Every line below needs to be transcribed without alteration, and no image may be carried over.

(Source material):
[Start of section]

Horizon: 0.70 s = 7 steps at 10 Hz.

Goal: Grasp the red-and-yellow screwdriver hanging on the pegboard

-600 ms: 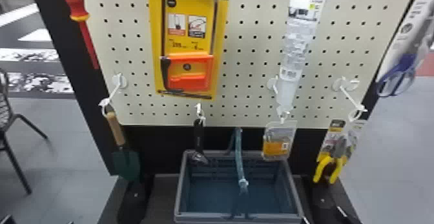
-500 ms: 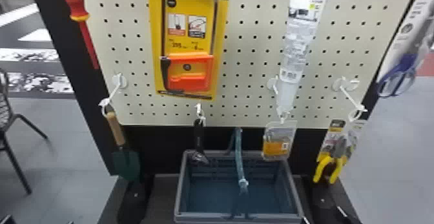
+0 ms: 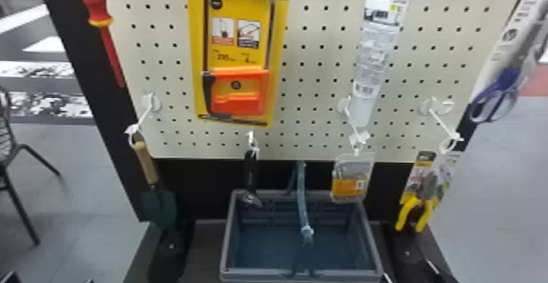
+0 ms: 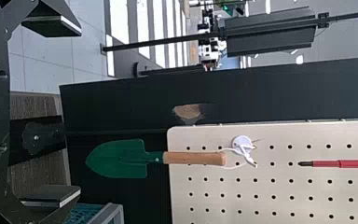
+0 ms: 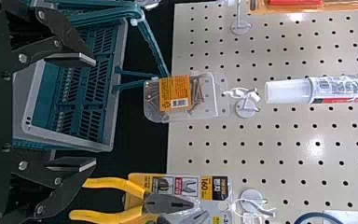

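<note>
Reading this as pre-grasp, with left gripper [image 4: 80, 112] low on the near side, fingers spread wide, holding nothing. Look for red-and-yellow screwdriver [image 3: 99, 13] high at left, hanging shaft down by the left edge of the pegboard [image 3: 310, 86]. Can't see its hook or the top of its handle.

Next: raise left gripper past trowel [image 3: 159, 208] and white hook [image 3: 142, 117], line up with handle, close around it, then ease off its hanger. Would keep fingers spread until level with the handle. Could snag hook or knock trowel on the way up. Expect a rounded grip, so centre before closing. Leave right gripper [image 5: 94, 111] idle, low at right, fingers apart and empty.

On the board, find hacksaw pack [image 3: 236, 54] left of centre, white tube [image 3: 373, 54] right of centre. Along the lower row, left to right: trowel, wrench [image 3: 250, 174], screw box [image 3: 350, 178], yellow-handled pliers [image 3: 426, 217]. Spot blue-handled scissors [image 3: 503, 86] higher, by the right edge. Below, on a dark shelf [image 3: 206, 245]: grey basket [image 3: 226, 237] with teal handle. Around it, grey floor [image 3: 77, 172] both sides, with chair [image 3: 8, 139] at left.
</note>
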Each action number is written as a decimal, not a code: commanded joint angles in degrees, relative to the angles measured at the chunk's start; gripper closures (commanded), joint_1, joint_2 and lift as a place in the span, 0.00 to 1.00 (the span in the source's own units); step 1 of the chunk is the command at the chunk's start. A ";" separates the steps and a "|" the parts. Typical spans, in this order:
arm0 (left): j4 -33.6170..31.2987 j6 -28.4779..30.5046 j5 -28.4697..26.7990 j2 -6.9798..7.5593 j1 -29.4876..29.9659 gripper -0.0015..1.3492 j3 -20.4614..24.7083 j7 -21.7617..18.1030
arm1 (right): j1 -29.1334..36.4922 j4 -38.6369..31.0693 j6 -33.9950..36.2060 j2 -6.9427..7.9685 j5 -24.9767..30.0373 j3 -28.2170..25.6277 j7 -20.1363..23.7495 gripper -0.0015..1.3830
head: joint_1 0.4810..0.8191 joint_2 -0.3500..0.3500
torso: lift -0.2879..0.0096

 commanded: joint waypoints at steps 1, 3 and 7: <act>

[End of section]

(Finished task):
Horizon: 0.70 s = 7 steps at 10 Hz.

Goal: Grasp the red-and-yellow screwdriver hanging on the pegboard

-600 ms: 
-500 ms: 
+0 ms: 
+0 ms: 
+0 ms: 

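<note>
Reading this as pre-grasp, with left gripper [image 4: 80, 112] low on the near side, fingers spread wide, holding nothing. Look for red-and-yellow screwdriver [image 3: 99, 13] high at left, hanging shaft down by the left edge of the pegboard [image 3: 310, 86]. Can't see its hook or the top of its handle.

Next: raise left gripper past trowel [image 3: 159, 208] and white hook [image 3: 142, 117], line up with handle, close around it, then ease off its hanger. Would keep fingers spread until level with the handle. Could snag hook or knock trowel on the way up. Expect a rounded grip, so centre before closing. Leave right gripper [image 5: 94, 111] idle, low at right, fingers apart and empty.

On the board, find hacksaw pack [image 3: 236, 54] left of centre, white tube [image 3: 373, 54] right of centre. Along the lower row, left to right: trowel, wrench [image 3: 250, 174], screw box [image 3: 350, 178], yellow-handled pliers [image 3: 426, 217]. Spot blue-handled scissors [image 3: 503, 86] higher, by the right edge. Below, on a dark shelf [image 3: 206, 245]: grey basket [image 3: 226, 237] with teal handle. Around it, grey floor [image 3: 77, 172] both sides, with chair [image 3: 8, 139] at left.
</note>
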Each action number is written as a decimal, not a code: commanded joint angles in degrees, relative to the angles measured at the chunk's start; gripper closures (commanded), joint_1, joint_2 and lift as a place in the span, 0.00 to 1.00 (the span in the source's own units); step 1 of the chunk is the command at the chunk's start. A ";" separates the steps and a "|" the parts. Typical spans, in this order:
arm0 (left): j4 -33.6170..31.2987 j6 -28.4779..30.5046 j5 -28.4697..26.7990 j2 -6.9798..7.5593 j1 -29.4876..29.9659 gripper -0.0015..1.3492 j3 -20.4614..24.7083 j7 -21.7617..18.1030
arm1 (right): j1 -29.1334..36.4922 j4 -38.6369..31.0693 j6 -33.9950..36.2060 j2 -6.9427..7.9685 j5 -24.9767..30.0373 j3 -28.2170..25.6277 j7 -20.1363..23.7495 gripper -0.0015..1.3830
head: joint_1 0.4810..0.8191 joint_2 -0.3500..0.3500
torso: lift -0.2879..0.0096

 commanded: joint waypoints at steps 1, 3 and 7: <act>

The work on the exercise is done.